Whole genome bisulfite sequencing of Down syndrome brain reveals regional DNA hypermethylation and novel disorder insights

Down Syndrome (DS) is the most common genetic cause of intellectual disability, in which an extra copy of human chromosome 21 (HSA21) affects regional DNA methylation profiles across the genome. Although DNA methylation has been previously examined at select regulatory regions across the genome in a variety of DS tissues and cells, differentially methylated regions (DMRs) have yet to be examined in an unbiased sequencing-based approach. Here, we present the first analysis of DMRs from whole genome bisulfite sequencing (WGBS) data of human DS and matched control brain, specifically frontal cortex. While no global differences in DNA methylation were observed, we identified 3,152 DS-DMRs across the entire genome, the majority of which were hypermethylated in DS. DS-DMRs were significantly enriched at CpG islands and de-enriched at specific gene body and regulatory regions. Functionally, the hypermethylated DS-DMRs were enriched for one-carbon metabolism, membrane transport, and glutamatergic synaptic signalling, while the hypomethylated DMRs were enriched for proline isomerization, glial immune response, and apoptosis. Furthermore, in a cross-tissue comparison to previous studies of DNA methylation from diverse DS tissues and reference epigenomes, hypermethylated DS-DMRs showed a strong cross-tissue concordance, while a more tissue-specific pattern was observed for the hypomethylated DS-DMRs. Overall, this approach highlights that low-coverage WGBS of clinical samples can identify epigenetic alterations to known biological pathways, which are potentially relevant to therapeutic treatments and include metabolic pathways. These results also provide new insights into the genome-wide effects of genetic alterations on DNA methylation profiles indicative of altered neurodevelopment and brain function.

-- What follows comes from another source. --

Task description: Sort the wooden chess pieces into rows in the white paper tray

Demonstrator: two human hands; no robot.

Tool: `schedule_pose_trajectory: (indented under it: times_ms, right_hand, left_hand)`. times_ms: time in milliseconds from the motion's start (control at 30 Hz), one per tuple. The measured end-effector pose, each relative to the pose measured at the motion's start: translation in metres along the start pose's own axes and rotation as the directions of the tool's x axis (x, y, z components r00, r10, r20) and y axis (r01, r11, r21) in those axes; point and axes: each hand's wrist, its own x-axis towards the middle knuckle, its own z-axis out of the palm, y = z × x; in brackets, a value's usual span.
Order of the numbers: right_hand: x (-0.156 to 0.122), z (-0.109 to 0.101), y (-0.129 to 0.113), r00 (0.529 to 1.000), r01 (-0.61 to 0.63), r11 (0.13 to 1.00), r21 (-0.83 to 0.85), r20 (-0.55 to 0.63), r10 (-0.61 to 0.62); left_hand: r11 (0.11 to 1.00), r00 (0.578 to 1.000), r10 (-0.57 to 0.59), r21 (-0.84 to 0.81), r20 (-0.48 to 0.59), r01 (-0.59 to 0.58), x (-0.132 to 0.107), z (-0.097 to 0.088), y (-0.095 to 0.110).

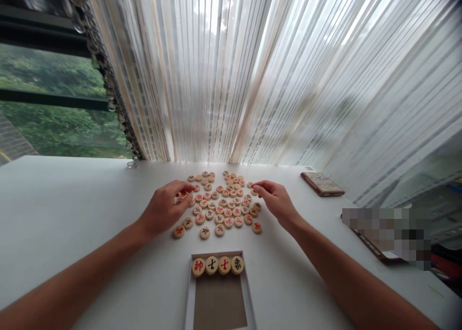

唐氏综合征（Down Syndrome, DS）是最常见的遗传性智力障碍病因，患者体内存在人类21号染色体（human chromosome 21, HSA21）的额外拷贝，该染色体异常会影响全基因组范围内的区域DNA甲基化谱。此前虽已在多种DS组织及细胞的基因组特定调控区域开展过DNA甲基化相关研究，但尚未有基于无偏测序方法的差异甲基化区域（differentially methylated regions, DMRs）相关分析。 本研究首次针对人类DS及匹配对照的全基因组亚硫酸氢盐测序（whole genome bisulfite sequencing, WGBS）数据中的DMRs展开分析，研究样本取自前额叶皮层脑组织。尽管未观察到全基因组水平的DNA甲基化整体差异，我们在全基因组范围内鉴定出3152个DS相关DMRs（DS-DMRs），其中多数在DS样本中呈高甲基化状态。 DS-DMRs在CpG岛处显著富集，而在特定基因本体区域及调控区域则呈现去富集特征。功能富集分析显示，高甲基化DS-DMRs显著富集于一碳代谢、膜转运及谷氨酸能突触信号通路等生物学过程；低甲基化DS-DMRs则富集于脯氨酸异构化、胶质细胞免疫应答及细胞凋亡等通路。 此外，通过与此前针对多种DS组织及参考表观基因组的DNA甲基化研究开展跨组织比较，我们发现高甲基化DS-DMRs在跨组织层面表现出高度一致性，而低甲基化DS-DMRs则呈现更强的组织特异性模式。 总体而言，本研究表明，针对临床样本的低覆盖度WGBS可鉴定出与已知生物学通路相关的表观遗传改变，这类改变或与临床治疗相关，且涵盖代谢通路。本研究结果还为解析遗传改变通过调控DNA甲基化谱式进而影响神经发育与脑功能的全基因组效应提供了全新的认知。